Another reason why this is notable is that the formulation of Optifast used in this study was 46.4% carbohydrate, 32.5% protein and 20.1% fat. And that was before the 3 servings (0.4 MJ or +/-90 calories) of vegetables, essentially all carbs, was added. So the results of this study are all the more striking since the participants during the 8 week duration of the program ate a high carb, high protein, low fat mostly liquid diet. Type 2s take note. The paradox is about to get starker.
Eleven people with type 2 diabetes (aver. age 49.5, BMI 33.6) were studied before and after 1, 4, and 8 weeks. An age-, sex-, and weight-matched group of eight non-diabetic participants was studied also. Key metrics were taken using state-of-art measurement techniques (e.g. magnetic resonance imaging) and study practices. All the protocols for exclusion, ethics, etc. were followed. The results (selected only to omit arcane statistics): “After 1 week of restricted energy intake, fasting plasma glucose normalized in the diabetic group from 9.2 to 5.9mmol/l (166 to 106mg/dl US). Insulin suppression of hepatic glucose output improved from 43% to 74% vs. 68% for the control group. Hepatic triacylglycerol (TG) content fell from 12.8% in the diabetic group to 2.9% by week 8; The first-phase insulin response increased during the study period…and approached control values; Maximal insulin response became supernormal at 8 weeks vs. controls; pancreatic triacylglycerol decreased from 8.0% to 6.2%, compared to 6.0% in the control group.

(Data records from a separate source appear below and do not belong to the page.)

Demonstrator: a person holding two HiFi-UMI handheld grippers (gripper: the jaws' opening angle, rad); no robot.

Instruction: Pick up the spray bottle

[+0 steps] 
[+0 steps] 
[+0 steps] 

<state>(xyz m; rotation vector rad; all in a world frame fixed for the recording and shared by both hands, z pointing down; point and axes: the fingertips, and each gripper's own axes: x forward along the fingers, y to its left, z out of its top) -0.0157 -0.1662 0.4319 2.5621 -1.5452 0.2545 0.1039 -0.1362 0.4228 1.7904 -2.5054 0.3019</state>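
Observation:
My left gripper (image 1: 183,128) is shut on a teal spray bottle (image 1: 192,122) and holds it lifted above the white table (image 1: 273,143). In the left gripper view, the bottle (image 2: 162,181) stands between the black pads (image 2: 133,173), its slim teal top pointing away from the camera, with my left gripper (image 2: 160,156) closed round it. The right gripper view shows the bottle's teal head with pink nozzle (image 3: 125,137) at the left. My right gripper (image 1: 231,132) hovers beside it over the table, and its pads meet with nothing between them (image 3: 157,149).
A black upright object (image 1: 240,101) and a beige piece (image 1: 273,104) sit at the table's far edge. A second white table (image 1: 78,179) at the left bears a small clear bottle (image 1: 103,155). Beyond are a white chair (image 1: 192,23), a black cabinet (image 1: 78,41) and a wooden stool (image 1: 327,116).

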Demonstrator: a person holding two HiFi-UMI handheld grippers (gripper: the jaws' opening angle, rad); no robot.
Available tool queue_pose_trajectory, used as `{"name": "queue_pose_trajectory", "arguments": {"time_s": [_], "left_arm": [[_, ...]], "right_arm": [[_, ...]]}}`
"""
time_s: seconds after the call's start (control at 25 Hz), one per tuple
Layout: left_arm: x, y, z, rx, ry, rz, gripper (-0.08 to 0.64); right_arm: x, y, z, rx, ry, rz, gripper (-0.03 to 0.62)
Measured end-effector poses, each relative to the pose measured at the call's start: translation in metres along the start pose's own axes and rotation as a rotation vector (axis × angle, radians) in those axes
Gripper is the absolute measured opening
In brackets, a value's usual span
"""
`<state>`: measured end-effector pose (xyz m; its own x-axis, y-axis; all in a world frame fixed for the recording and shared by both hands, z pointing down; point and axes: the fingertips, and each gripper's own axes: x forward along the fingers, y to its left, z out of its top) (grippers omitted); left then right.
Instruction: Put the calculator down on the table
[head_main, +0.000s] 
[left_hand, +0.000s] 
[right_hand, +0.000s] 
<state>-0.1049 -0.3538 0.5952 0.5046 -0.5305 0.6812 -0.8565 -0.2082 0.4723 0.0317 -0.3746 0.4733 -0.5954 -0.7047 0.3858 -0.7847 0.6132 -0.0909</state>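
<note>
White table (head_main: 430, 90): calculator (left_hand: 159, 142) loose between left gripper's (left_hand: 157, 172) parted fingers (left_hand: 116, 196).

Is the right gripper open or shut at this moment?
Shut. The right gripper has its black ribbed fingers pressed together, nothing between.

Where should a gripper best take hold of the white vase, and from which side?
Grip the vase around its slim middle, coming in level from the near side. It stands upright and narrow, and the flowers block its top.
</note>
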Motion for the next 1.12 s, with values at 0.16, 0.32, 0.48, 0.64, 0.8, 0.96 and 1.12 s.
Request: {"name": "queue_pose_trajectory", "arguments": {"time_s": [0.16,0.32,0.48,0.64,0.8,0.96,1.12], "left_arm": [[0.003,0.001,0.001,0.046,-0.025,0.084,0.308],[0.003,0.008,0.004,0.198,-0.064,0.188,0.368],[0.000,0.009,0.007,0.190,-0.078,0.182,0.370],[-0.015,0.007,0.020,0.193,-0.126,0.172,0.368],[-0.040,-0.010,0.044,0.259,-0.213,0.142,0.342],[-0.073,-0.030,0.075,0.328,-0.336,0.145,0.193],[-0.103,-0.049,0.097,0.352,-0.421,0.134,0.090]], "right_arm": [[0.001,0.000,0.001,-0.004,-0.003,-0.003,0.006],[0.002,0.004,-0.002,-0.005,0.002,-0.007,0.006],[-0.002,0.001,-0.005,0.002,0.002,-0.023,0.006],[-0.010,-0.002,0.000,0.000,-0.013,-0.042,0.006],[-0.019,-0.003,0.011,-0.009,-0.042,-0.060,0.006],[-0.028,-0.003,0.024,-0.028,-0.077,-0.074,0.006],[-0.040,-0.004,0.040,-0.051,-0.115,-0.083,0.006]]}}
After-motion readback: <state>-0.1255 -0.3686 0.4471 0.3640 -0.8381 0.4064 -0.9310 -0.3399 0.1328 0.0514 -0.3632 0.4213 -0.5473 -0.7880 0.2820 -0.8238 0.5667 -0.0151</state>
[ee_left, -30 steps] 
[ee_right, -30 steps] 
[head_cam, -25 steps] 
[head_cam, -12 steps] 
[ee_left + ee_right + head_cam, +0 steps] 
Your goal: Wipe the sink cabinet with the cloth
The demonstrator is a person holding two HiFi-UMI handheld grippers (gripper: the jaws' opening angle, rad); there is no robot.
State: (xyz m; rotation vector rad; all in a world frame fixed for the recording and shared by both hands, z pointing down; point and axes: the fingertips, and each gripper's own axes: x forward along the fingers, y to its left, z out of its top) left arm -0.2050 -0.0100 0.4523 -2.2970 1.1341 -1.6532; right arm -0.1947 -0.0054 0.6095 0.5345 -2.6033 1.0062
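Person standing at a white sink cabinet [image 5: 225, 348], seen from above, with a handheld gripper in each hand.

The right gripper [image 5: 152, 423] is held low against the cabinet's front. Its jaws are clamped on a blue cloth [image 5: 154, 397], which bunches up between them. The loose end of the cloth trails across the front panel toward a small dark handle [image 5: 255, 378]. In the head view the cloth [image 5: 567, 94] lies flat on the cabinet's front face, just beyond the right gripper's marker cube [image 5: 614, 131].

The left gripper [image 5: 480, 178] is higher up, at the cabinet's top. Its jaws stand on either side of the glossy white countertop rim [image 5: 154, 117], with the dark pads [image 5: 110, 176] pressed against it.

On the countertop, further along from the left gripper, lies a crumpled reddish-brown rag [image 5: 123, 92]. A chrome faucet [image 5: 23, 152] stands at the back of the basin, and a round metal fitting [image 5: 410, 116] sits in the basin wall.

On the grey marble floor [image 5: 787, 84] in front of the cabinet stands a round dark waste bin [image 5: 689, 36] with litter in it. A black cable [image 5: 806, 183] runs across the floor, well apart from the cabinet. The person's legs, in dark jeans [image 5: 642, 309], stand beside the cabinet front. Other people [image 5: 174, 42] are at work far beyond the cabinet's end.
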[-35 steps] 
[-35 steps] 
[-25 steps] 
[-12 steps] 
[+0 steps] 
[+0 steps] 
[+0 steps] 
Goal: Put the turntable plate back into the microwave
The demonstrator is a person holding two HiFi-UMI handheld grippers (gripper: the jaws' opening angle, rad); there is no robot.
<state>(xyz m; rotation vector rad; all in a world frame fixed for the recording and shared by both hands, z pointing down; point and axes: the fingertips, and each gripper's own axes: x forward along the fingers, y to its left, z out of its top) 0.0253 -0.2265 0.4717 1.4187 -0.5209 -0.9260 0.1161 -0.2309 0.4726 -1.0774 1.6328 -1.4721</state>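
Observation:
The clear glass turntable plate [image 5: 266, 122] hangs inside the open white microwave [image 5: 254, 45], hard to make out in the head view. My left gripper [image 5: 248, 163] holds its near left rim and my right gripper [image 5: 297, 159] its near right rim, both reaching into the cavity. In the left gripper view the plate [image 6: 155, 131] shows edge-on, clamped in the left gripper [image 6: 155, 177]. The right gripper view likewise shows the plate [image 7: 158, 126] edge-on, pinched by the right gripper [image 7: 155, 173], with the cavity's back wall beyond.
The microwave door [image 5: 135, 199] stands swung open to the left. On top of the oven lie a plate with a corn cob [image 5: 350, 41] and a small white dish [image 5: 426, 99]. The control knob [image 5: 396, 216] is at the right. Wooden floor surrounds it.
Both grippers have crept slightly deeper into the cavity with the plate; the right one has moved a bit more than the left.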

Conclusions/interpretation Normalization of both beta cell function and hepatic insulin sensitivity in type 2 diabetes was achieved by dietary energy restriction alone (emphasis mine). This was associated with decreased pancreatic and liver triacylglycerol stores. The abnormalities underlying type 2 diabetes are reversible by reducing dietary energy intake.”
The implications of this are still reverberating in my brain. This paper is pretty “brainy” and certainly way above my pay grade, but I wonder why many others who are qualified to discuss it aren’t. Could it be a “duality of interest”? Or maybe our clinicians are too busy figuring out the latest medical reimbursement rules and insurance regulations. Who knows!!!